Jacques Boissinot Jacques Boissinot / La Presse Canadienne

QUÉBEC — Les questions identitaires ont marqué la rentrée parlementaire à l’Assemblée nationale, mardi, reléguant au second plan la controverse éthique autour du leader du gouvernement, Jean-Marc Fournier, confirmé mardi dans ses fonctions.

En Chambre, pour sa première question de la nouvelle session, le chef de l’opposition officielle, Jean-François Lisée, a choisi de lancer les hostilités en dénonçant une fois de plus la tenue de la consultation controversée sur le racisme systémique, qui a lancé ses travaux mardi, et en demandant au premier ministre Philippe Couillard de l’annuler.

En échange, M. Lisée, qui juge que cette consultation ne servira qu’à culpabiliser les Québécois, a annoncé son intention de déposer dans les prochaines semaines un projet de loi visant à faire «reculer concrètement la discrimination et le racisme», de même qu’à favoriser l’emploi chez les immigrants.

Mercredi, l’opposition péquiste déposera aussi une motion en Chambre allant dans le même sens.

Refusant de battre en retraite, le premier ministre a répliqué qu’il fallait plutôt, en tant que société «mature», savoir «regarder en face» le problème.

À son avis, «ce serait très inquiétant que le Québec n’ait pas la capacité de se mobiliser pour parler d’un sujet de vie commune aussi essentiel», a commenté M. Couillard.

La consultation en régions sera suivie par un forum public en novembre, un événement qui doit réunir des experts de ces questions.

Fournier confirmé dans ses fonctions
Lundi, la reprise des travaux parlementaires semblait compromise par le fait que le leader du gouvernement, Jean-Marc Fournier, se questionnait sur la pertinence de demeurer en poste, très ébranlé par les allégations de trafic d’influence proférées par le président du syndicat des policiers de Montréal, Yves Francoeur, et l’enquête policière en cours menée pour y donner suite.

Mais mardi matin, le premier ministre n’a pas hésité à renouveler sa confiance en M. Fournier, disant avoir obtenu entretemps l’assurance de la Sûreté du Québec que son ministre avait toujours l’habilitation de sécurité lui permettant de siéger au cabinet.

Cette confirmation laisse entendre que la police n’a rien trouvé de répréhensible dans le comportement passé de M. Fournier, a commenté M. Couillard en point de presse, vantant le jugement politique de son leader.

Le fait de «répandre des allégations non fondées» qui peuvent porter atteinte à la réputation des gens est un geste grave en démocratie et «dans une société de droit», a-t-il rappelé.

«Il n’y a pas d’informations qui m’empêchent d’être au conseil des ministres», a renchéri le premier intéressé, visiblement soulagé par la tournure des événements.

Des collègues ministres et députés se relayaient devant les journalistes pour affirmer que M. Fournier était victime d’une campagne de salissage.

Selon le chef syndical, M. Fournier aurait accepté en 2009 d’aider un promoteur immobilier à réaliser un projet en échange de contributions financières au Parti libéral du Québec, ce qu’a nié formellement le leader du gouvernement.

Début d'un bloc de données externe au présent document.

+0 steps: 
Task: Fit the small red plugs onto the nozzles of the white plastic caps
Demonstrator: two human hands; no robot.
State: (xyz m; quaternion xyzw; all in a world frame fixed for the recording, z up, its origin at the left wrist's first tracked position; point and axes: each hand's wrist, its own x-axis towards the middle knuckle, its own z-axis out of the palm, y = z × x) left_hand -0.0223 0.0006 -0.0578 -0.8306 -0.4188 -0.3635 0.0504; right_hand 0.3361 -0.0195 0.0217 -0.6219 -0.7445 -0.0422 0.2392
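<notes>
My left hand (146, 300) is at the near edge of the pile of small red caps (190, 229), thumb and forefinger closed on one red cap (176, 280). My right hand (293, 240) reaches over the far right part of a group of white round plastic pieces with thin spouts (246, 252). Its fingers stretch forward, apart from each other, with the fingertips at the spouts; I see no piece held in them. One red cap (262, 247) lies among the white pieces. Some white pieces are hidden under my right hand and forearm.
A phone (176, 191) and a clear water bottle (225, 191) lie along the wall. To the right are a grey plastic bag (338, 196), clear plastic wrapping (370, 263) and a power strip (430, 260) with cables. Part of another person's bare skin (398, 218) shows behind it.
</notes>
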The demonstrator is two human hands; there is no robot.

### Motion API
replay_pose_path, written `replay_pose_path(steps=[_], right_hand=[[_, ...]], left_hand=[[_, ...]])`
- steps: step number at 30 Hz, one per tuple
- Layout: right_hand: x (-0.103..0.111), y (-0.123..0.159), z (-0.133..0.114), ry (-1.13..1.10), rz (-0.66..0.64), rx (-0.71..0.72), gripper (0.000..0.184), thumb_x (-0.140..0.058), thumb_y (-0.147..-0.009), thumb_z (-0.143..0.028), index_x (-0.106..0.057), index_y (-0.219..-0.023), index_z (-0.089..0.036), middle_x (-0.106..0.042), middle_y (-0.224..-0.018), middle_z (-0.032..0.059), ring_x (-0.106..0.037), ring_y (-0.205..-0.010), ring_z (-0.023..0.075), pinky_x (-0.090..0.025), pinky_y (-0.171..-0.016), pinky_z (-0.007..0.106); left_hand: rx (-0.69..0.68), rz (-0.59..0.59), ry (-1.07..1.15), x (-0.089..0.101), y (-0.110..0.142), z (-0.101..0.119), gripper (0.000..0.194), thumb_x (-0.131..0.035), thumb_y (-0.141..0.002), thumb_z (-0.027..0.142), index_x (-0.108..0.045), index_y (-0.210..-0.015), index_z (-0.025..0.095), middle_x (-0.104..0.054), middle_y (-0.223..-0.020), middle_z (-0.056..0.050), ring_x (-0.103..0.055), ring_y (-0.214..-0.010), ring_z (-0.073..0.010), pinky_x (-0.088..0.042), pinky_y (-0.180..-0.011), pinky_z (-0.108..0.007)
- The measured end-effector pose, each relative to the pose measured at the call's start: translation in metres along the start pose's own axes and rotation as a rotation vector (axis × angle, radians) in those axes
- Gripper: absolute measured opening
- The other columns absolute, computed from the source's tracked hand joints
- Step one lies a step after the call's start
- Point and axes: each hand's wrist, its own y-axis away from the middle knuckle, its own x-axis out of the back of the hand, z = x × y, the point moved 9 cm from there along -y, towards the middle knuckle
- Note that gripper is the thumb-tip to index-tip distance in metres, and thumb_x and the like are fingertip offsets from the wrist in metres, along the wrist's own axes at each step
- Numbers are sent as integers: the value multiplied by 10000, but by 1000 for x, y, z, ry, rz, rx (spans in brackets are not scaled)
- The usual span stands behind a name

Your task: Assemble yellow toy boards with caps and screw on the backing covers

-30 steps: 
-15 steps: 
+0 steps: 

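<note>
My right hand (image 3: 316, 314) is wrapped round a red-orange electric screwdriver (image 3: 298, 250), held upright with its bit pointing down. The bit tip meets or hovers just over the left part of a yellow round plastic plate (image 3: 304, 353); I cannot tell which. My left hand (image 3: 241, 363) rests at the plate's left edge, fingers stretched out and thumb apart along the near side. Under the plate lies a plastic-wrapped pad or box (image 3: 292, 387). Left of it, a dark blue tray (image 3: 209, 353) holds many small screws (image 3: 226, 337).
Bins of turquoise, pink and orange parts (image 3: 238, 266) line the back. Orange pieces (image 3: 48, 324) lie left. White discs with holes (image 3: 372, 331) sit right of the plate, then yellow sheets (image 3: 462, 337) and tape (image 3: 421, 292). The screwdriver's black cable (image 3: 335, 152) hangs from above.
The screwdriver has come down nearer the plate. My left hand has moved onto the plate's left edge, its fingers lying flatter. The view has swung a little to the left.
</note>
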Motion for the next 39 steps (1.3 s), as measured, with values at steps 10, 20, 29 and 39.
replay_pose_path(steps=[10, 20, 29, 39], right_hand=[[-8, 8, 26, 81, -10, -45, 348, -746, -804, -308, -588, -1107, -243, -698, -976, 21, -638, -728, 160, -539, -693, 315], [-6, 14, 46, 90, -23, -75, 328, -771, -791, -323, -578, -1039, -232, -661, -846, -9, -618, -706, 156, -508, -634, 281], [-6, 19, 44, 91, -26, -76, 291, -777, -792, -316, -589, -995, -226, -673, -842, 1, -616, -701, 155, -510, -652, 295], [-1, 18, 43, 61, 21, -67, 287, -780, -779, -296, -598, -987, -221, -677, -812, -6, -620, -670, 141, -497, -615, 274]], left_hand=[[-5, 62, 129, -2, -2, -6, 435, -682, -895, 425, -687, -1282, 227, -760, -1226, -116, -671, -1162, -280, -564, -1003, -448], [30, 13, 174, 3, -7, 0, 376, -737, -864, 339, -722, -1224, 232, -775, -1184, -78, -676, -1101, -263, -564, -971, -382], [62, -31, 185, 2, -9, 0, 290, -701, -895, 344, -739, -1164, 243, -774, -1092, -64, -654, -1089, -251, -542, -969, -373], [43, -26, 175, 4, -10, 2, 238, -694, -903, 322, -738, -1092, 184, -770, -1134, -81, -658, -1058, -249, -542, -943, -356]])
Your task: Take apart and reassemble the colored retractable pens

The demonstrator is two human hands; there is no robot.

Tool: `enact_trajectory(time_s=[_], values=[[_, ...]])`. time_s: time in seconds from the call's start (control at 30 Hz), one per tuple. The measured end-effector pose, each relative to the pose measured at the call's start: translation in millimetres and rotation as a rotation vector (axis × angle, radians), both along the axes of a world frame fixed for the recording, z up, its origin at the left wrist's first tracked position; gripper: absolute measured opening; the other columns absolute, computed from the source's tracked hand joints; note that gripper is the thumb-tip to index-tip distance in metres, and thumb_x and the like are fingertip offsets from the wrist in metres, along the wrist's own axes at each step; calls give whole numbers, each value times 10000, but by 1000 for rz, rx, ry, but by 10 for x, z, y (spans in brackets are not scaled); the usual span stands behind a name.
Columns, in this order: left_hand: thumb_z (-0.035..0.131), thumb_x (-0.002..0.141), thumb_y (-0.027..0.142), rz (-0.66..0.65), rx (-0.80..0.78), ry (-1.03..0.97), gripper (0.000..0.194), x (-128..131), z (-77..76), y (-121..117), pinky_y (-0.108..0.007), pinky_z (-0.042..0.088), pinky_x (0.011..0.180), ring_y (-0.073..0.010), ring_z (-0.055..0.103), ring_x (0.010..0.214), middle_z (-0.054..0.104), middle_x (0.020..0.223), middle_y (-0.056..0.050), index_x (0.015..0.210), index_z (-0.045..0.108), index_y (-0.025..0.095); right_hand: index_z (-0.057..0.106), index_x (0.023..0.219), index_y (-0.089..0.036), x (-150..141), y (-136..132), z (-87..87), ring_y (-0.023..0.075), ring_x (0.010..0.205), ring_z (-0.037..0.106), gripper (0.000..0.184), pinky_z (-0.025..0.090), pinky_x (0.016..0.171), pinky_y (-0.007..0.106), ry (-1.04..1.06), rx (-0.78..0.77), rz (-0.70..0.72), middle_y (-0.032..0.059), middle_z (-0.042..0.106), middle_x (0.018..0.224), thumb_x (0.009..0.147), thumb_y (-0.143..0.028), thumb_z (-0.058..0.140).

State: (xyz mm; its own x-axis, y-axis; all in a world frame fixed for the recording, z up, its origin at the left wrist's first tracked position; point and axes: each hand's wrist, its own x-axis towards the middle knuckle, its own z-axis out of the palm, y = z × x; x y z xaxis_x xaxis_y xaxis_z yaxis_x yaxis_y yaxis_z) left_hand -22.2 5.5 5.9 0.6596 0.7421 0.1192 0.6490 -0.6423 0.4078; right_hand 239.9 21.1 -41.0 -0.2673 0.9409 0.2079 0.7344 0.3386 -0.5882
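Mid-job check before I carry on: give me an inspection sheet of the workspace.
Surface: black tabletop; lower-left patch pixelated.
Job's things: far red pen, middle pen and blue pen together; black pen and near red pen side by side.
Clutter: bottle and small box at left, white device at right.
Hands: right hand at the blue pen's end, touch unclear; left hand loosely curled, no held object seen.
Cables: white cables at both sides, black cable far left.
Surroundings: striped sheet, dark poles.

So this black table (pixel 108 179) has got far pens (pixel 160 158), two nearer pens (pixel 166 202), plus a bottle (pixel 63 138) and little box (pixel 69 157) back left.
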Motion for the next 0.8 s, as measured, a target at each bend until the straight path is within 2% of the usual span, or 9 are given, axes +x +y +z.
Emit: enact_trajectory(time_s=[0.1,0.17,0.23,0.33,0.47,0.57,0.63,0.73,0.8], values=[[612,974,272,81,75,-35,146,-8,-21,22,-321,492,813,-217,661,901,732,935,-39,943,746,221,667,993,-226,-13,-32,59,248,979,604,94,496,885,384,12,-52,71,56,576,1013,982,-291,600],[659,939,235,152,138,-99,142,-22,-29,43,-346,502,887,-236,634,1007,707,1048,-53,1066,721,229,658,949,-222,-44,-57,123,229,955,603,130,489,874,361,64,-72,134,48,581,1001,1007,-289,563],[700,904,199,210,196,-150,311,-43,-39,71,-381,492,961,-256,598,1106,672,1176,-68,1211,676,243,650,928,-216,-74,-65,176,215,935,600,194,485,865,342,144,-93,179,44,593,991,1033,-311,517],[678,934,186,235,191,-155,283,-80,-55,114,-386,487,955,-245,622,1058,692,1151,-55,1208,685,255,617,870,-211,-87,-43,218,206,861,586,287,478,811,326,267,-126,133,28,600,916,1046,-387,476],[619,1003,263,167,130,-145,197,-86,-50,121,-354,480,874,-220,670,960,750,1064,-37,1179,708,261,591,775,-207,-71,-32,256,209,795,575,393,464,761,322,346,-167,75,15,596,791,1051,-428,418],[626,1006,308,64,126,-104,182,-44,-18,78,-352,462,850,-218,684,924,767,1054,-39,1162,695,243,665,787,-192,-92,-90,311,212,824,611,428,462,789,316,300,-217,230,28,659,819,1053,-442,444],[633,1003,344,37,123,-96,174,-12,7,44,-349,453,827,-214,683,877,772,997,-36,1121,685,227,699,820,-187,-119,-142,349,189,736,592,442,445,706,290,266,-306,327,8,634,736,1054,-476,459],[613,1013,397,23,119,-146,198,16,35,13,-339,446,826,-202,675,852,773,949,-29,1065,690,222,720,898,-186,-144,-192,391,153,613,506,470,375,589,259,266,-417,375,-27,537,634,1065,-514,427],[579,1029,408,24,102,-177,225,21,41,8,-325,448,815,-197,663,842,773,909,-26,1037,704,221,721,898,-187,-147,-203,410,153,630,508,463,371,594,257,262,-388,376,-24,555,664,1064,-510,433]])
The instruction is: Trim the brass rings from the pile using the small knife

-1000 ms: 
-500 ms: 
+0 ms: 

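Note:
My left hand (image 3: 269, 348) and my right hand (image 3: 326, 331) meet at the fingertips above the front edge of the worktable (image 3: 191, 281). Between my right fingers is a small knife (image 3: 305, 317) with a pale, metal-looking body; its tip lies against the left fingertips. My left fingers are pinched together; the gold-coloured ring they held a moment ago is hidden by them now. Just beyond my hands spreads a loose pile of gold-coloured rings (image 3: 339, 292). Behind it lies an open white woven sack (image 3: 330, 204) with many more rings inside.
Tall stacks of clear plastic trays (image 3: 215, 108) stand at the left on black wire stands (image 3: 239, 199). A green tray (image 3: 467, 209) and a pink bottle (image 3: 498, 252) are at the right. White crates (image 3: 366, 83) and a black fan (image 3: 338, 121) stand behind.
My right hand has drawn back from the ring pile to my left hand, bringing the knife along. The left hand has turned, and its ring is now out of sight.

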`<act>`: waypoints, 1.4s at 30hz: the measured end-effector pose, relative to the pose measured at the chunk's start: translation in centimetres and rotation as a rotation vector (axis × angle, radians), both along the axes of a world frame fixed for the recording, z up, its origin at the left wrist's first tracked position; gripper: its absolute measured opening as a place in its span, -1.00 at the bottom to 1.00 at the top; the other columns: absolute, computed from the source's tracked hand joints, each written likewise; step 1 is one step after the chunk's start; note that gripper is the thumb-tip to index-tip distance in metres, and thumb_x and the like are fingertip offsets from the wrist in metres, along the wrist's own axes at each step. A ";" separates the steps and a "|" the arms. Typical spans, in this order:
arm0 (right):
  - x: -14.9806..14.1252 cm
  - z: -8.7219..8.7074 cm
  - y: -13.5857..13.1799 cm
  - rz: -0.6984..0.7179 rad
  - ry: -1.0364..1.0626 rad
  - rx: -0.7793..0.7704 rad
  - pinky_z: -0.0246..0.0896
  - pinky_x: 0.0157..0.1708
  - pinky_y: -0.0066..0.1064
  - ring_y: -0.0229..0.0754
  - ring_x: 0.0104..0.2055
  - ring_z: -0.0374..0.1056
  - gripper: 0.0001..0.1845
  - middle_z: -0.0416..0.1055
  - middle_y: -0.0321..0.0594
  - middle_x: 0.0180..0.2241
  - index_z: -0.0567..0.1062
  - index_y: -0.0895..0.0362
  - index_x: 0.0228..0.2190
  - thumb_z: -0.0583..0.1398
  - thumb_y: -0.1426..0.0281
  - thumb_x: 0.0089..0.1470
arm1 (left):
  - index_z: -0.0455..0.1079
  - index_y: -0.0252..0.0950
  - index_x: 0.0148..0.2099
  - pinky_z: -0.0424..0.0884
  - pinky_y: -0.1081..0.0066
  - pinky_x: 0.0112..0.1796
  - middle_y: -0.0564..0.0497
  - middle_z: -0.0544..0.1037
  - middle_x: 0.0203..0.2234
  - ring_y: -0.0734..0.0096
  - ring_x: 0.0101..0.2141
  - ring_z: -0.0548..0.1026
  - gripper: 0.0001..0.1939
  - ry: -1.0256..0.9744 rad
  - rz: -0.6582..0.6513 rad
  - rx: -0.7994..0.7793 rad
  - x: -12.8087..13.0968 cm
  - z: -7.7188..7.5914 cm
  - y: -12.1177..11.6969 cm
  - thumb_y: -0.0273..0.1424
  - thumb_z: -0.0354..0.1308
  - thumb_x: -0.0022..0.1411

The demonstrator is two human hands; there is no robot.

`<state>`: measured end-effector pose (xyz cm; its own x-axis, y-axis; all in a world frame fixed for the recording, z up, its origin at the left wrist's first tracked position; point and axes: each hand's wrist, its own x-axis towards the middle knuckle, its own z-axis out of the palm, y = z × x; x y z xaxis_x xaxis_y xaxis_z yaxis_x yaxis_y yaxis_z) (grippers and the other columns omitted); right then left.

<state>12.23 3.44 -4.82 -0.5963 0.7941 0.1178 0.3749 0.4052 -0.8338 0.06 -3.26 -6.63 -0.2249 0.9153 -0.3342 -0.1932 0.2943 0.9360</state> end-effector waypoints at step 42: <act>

M. Francoeur affirme aussi qu’une enquête policière autour de cette histoire n’aurait pas abouti en raison de pression des autorités.

La Sûreté du Québec mène depuis plusieurs mois une enquête sur les allégations de M. Francoeur et a annoncé lundi qu’elle allait augmenter le nombre de ressources affectées à ce dossier.

De son côté, le chef de la Coalition avenir Québec (CAQ), François Legault, est revenu à la charge pour réclamer des baisses d’impôts dès maintenant, soit 500 $ pour une personne seule et 1000 $ pour un couple.